Assistant Professor & Coordinator of the Pre-Professional Phase Academic Curriculum
A hallmark of effective healthcare is understanding and being empathetic to the patient experience. With the global number of people living with Parkinson’s disease (PD) expected to reach nearly 13 million by 2040, teaching practitioners in every discipline about the disease as students will prove an effective preparation for the next generation.
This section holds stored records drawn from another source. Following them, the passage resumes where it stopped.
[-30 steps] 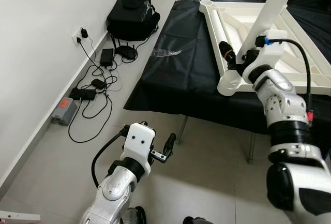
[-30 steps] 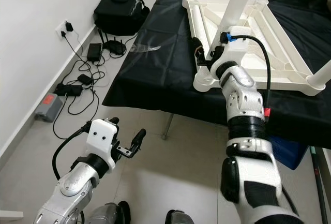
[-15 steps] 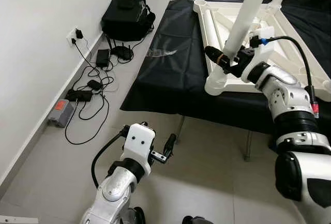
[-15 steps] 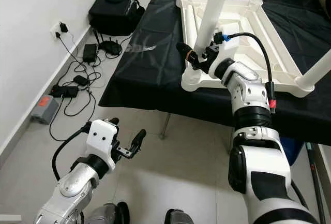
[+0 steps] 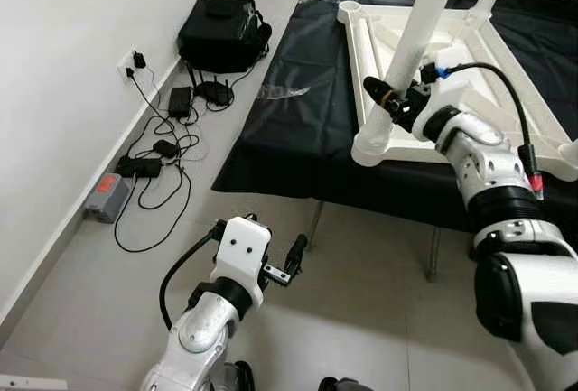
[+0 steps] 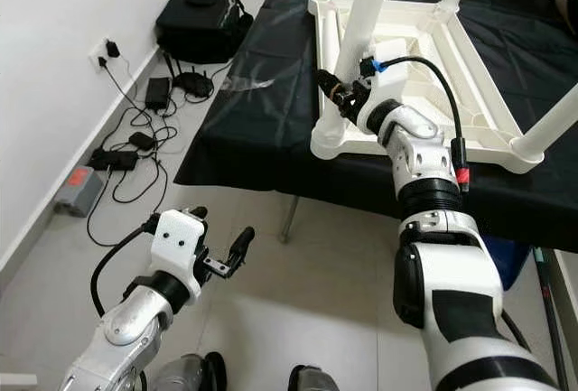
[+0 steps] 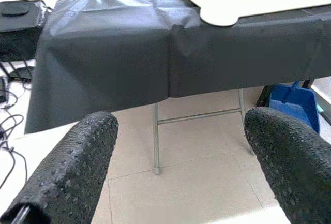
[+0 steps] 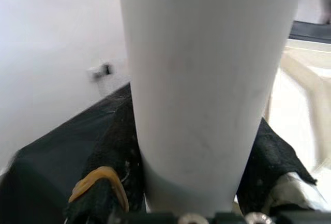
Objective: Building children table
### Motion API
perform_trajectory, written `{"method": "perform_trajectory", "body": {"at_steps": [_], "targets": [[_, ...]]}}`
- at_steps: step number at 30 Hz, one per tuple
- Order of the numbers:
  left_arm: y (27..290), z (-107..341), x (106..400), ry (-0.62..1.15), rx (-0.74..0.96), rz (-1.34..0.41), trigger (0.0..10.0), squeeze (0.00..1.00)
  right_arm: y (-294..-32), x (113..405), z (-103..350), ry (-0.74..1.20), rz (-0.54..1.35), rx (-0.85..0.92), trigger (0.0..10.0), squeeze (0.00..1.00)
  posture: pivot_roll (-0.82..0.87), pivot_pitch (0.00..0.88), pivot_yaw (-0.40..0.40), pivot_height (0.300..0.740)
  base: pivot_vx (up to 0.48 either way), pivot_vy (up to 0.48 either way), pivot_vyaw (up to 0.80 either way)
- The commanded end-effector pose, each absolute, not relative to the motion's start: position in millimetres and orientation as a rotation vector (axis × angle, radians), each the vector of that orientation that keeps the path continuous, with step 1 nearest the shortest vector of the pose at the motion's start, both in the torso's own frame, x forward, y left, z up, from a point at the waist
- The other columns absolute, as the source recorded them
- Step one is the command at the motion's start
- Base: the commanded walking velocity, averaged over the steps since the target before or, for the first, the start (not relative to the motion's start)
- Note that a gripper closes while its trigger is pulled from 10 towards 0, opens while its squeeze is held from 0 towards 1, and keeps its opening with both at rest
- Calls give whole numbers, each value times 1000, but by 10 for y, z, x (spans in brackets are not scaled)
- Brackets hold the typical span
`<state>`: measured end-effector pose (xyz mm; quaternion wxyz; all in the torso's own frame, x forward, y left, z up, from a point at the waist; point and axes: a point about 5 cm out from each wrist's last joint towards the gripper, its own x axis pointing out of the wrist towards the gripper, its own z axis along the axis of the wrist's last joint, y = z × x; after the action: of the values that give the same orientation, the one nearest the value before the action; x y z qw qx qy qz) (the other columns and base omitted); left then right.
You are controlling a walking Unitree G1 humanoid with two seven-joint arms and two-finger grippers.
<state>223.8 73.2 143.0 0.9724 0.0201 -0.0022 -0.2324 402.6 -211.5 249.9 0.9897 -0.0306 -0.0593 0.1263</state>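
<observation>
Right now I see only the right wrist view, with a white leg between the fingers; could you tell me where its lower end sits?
Observer: It sits in a corner socket of the upturned white table. The right gripper holds the leg just above that socket.
Operator: Thank you. What does the white table lie on?
Observer: On a black cloth, with that corner near the cloth's front edge.
Operator: And where is the left gripper, please?
Observer: The left gripper hangs low over the floor in front of the cloth, fingers open and holding nothing.
</observation>
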Motion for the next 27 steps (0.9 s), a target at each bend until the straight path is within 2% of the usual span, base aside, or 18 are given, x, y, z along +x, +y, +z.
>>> {"method": "perform_trajectory", "body": {"at_steps": [1,2,3,5,8,10,12,13,18,19,21,22,27], "targets": [[745,1407,2216,6,51,-471,10000,0,-2300,3982,2377,-75,56,-91,0,0,152,154,-59,740,0,0,0],[749,1405,2219,6,53,-472,10000,0,-2326,3938,2346,-75,-38,-71,0,0,151,156,-57,740,0,0,0],[749,1405,2219,6,53,-472,10000,0,-2326,3938,2346,-75,-38,-71,0,0,151,156,-57,740,0,0,0],[753,1398,2224,9,56,-477,10000,0,-2326,3808,2298,-87,-253,-27,0,0,144,156,-51,740,0,0,0],[753,1394,2226,10,57,-478,10000,0,-2300,3759,2282,-88,-321,-9,0,0,144,156,-51,740,0,0,0],[753,1391,2230,12,59,-480,10000,0,-2187,3667,2251,-84,-469,61,0,0,143,157,-49,740,0,0,0],[751,1390,2230,13,59,-480,10000,0,-2084,3669,2243,-81,-484,115,0,0,147,160,-52,740,0,0,0],[750,1390,2229,13,58,-479,10000,0,-1976,3701,2247,-81,-460,148,10000,0,146,161,-52,740,0,0,0],[744,1393,2223,14,56,-477,10000,0,-1720,3803,2308,-100,-302,182,10000,0,145,162,-52,740,0,0,0],[742,1396,2219,15,54,-477,10000,0,-1663,3784,2365,-139,-259,171,10000,153,140,164,-56,740,0,0,0],[742,1396,2219,15,54,-477,10000,0,-1663,3784,2365,-139,-259,171,10000,153,140,164,-56,740,0,0,0],[740,1397,2217,15,54,-477,10000,0,-1669,3753,2387,-152,-269,163,10000,1000,141,165,-57,740,0,0,0],[734,1407,2214,13,52,-477,10000,0,-1678,3764,2438,-146,-173,131,10000,976,145,166,-59,740,0,0,0]]}}
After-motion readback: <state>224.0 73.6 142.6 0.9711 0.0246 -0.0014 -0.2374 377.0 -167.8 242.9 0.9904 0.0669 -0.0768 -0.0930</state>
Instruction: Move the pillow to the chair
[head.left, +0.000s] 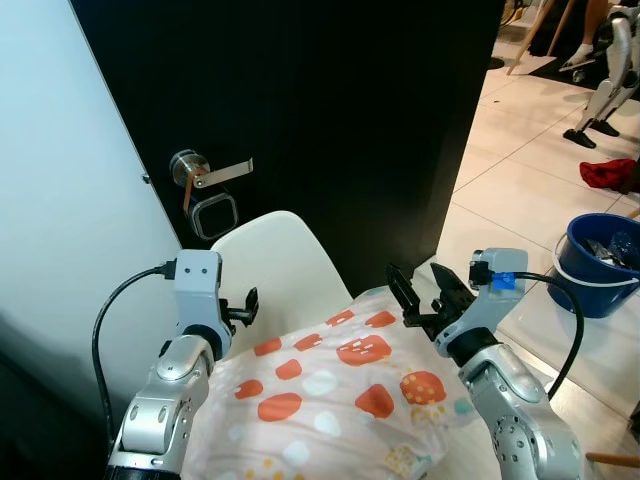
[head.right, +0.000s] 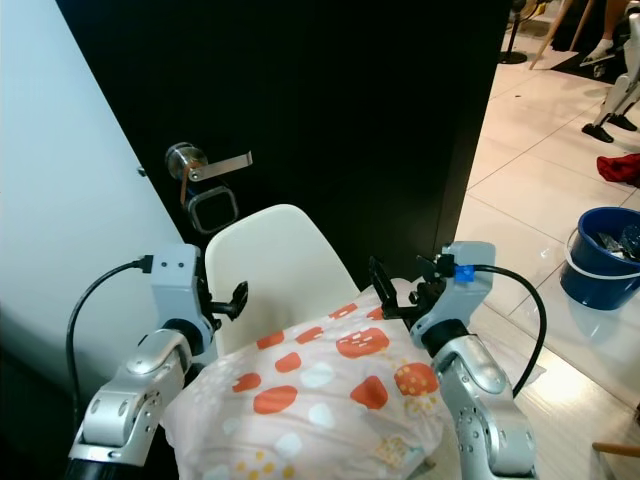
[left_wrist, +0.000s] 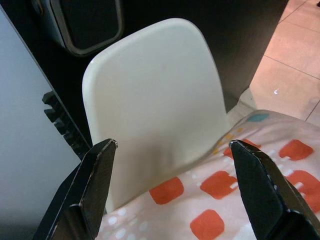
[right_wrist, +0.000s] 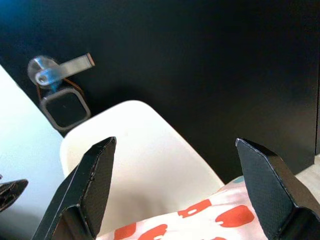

Leading this charge at Daemen is Dr. Lisa Inglis, who teaches courses on neuromuscular practice to physical therapy students in the second year of their professional phase.
Dr. Inglis, who joined the university in 2016, has led several research projects in her time with students at Daemen. Her graduates have gone on to specialize in PD, get advanced certifications after graduation, and become leaders in the field as a result of her mentorship.
In addition to her work at Daemen, Dr. Inglis has received certifications and continues to partner with organizations in the fight against PD, such as Lee Silverman Voice Treatment (LSVT Big”‘), Parkinson Wellness Recovery! Moves (PWR!Moves™), and The Parkinson’s Foundation.
Q: What began your interest in the area of Parkinson’s Research?
Parkinson’s disease was the focus of my research project when completing a transitional doctorate before I came to Buffalo. I kinda fell into it, as it was the predominant neuro population of the region where I was living at the time.
Seeing that there was potential for maintenance – to prevent loss of function – really inspired me. From there, I started going to get more certifications in LSVT BigTM, PWR!MovesTM, and lots of different programs that have really changed the ways that I can practice and help people.
Q: Many think of treatment as medicinal or surgical interventions. What is Physical Therapy’s role in treating PD?
This is one place where we really are learning that exercise is medicine. For sure, we know that our patients with Parkinson’s stay healthier longer, are able to move longer and better if they remain more active.
There are strong clinical practice guidelines out there, which came out in 2022, that guide clinicians to try to standardize care. We’re working to ensure that PT is accessible to all patients with PD.
Q: How has working with patients affected by PD changed the way you work with patients overall?
In neuro rehab, we’re often dealing with someone who has had a stroke or a brain injury – an acute event – and trying to get them back to where they were, or as close to that as possible.
With PD, we start out with someone who looks fairly healthy and we’re trying to maintain and keep that for as long as we can. As a neuro therapist, I enjoy getting to sit on the side of preventative medicine where we don’t always get to visit.
My take away from it is not being afraid to drive intensity, to push patients, and to see how much they can actually do.
Q: What role does this play for you in the classroom?
I want my students to have a good experience, but I also try to look at how can I make this research of value to the participants who are coming in.
It’s an efficient way to tick a lot of boxes – trying to get scholarship, trying to teach, and trying to help clinical populations at the same time.